**Problem to work on**
For the listing below, report all lines that hold the word "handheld".

**Recorded data**

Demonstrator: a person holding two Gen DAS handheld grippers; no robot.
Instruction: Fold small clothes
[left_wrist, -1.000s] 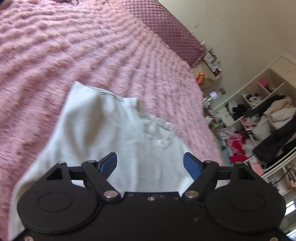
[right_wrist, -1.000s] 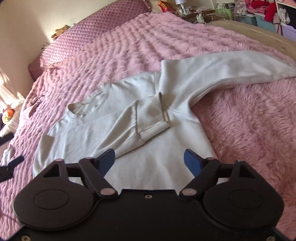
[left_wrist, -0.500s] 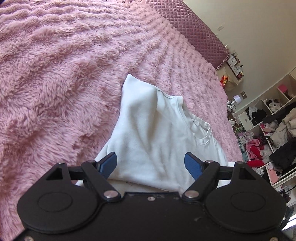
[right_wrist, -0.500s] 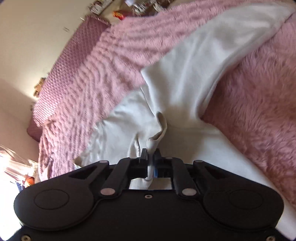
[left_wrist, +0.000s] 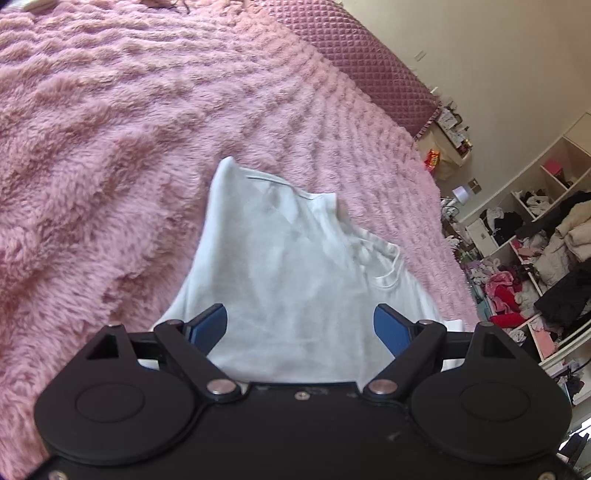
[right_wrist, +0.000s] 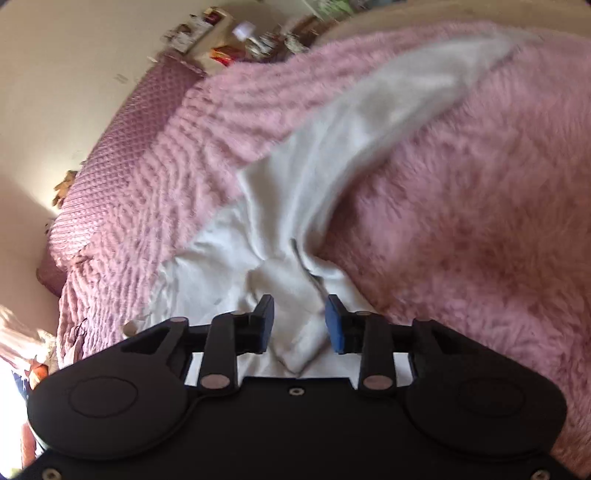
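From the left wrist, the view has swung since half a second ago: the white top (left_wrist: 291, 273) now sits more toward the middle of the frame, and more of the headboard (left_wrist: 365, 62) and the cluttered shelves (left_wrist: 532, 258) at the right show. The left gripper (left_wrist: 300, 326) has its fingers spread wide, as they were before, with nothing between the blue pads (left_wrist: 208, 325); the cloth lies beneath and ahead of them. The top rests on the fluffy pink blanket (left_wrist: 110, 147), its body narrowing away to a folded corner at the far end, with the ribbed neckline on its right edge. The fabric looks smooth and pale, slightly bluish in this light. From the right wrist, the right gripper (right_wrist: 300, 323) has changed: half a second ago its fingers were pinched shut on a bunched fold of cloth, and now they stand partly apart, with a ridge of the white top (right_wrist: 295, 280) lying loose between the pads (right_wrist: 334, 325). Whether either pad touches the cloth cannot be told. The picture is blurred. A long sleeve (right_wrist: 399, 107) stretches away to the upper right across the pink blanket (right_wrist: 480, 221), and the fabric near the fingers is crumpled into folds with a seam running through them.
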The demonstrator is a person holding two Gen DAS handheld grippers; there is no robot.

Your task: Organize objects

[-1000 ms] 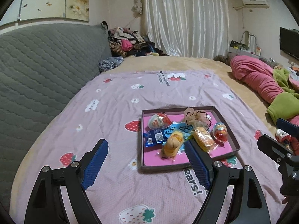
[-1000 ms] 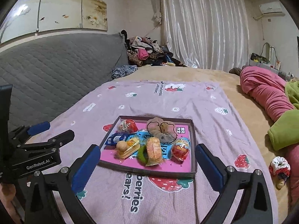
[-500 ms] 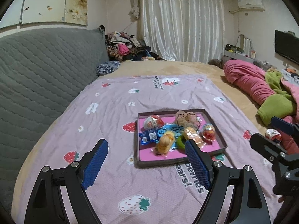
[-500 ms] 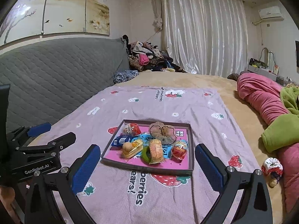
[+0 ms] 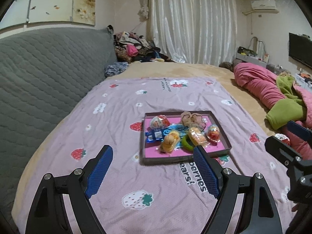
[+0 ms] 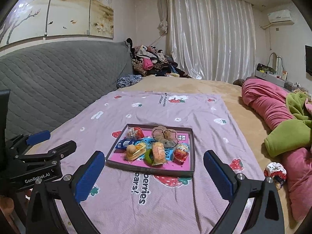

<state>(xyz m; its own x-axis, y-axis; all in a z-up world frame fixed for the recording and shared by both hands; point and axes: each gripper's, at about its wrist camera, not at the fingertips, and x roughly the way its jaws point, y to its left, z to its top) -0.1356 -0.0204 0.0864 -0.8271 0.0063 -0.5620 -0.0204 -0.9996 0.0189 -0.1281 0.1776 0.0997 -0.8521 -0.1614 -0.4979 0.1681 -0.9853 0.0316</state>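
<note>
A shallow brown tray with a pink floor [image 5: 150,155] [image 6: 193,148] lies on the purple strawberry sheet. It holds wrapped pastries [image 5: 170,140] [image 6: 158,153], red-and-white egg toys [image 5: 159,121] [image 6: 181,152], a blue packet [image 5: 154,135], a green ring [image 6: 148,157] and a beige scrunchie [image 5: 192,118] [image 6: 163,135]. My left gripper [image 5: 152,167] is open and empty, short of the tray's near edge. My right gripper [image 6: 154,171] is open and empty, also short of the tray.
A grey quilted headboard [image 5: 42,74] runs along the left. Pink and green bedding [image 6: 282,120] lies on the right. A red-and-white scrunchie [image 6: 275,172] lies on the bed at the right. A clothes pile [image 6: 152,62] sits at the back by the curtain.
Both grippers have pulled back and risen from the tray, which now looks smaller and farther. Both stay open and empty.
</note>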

**Expected output**
Demonstrator: a person holding two Gen DAS handheld grippers; no robot.
The demonstrator is a person holding two Gen DAS handheld grippers; there is no robot.

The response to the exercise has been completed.